Marilou Gagnon, associate professor of nursing at the University of Ottawa, sits on a number of governmental committees related to HIV. “There is a paradigm shift,” she says, “from treatment as treatment to treatment as prevention, using the same pills, but with different goals.” Gagnon says that the state now believes that “social approaches,” like condom use, have failed, “which positions biomedical approaches as the new solution.”

Mikiki, who goes by one name, is an HIV/AIDS harm reduction outreach educator who has to walk a fine line every day between helping clients and gathering data for enforcement. At the Central Toronto Community Health Centres he talks to clients about criminalization before testing. “I’ve had conversations with folks about what kinds of information we need to collect and how we do contact tracing and I try to keep my language of the process as transparent as possible so that people know what they’re getting into and can navigate with a little more autonomy.” Canadian courts upheld in 2011 that there is “no freestanding right to dignity or privacy,” and therefore it is legal to reveal HIV status. He informs clients that anonymous hookups can’t be traced, as both information and suggestion, so that they are prepared when asked for the names of people they’ve had sex with, should they test positive.

Overall, gay rights are far more advanced in Canada than in the United States.

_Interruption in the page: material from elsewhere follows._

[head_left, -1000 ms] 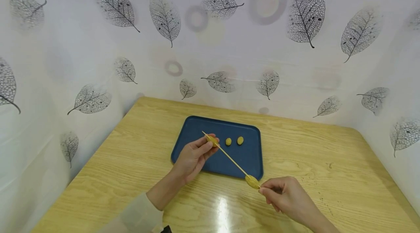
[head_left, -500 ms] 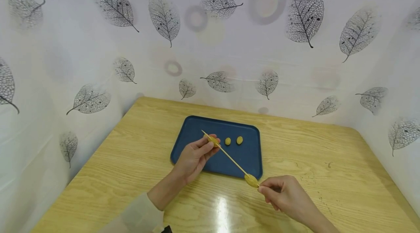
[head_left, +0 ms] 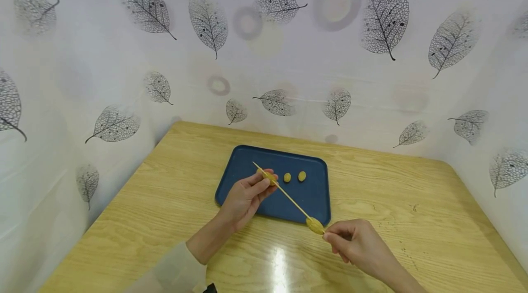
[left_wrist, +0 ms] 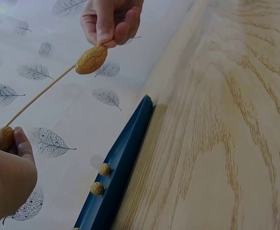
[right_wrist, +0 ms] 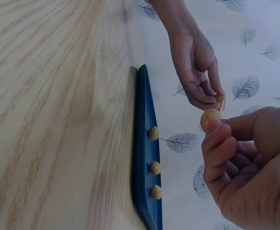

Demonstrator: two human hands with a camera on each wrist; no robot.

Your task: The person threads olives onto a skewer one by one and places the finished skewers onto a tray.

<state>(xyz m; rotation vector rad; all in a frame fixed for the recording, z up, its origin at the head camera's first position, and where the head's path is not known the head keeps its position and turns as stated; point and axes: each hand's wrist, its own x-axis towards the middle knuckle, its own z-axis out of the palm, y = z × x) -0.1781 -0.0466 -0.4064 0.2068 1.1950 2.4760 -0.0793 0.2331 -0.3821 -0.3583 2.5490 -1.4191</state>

Canada has national same-sex marriage, adoption, and anti-discrimination laws. But the relatively new respect for some aspects of gay culture divides the queer community. Now some have social approval and recognition for being in traditional family structures that straight people can understand and identify with. Gay rights have produced new insiders and new outsiders. The newly enfranchised include LGBT citizens and HIV-negative people, who are now separated from noncitizens and the HIV positive by access to the power of the state. Advancing intimacy between gay people and the state may soon undermine the community’s grass-roots ethics of personal responsibility.

*Correction, June 4, 2014: This article originally misnamed the Canadian Supreme Court decision that redefined safe sex. (Return.)

Sarah Schulman has been covering the AIDS crisis for 30 years, most recently with her book The Gentrification of The Mind: Witness to a Lost Imagination.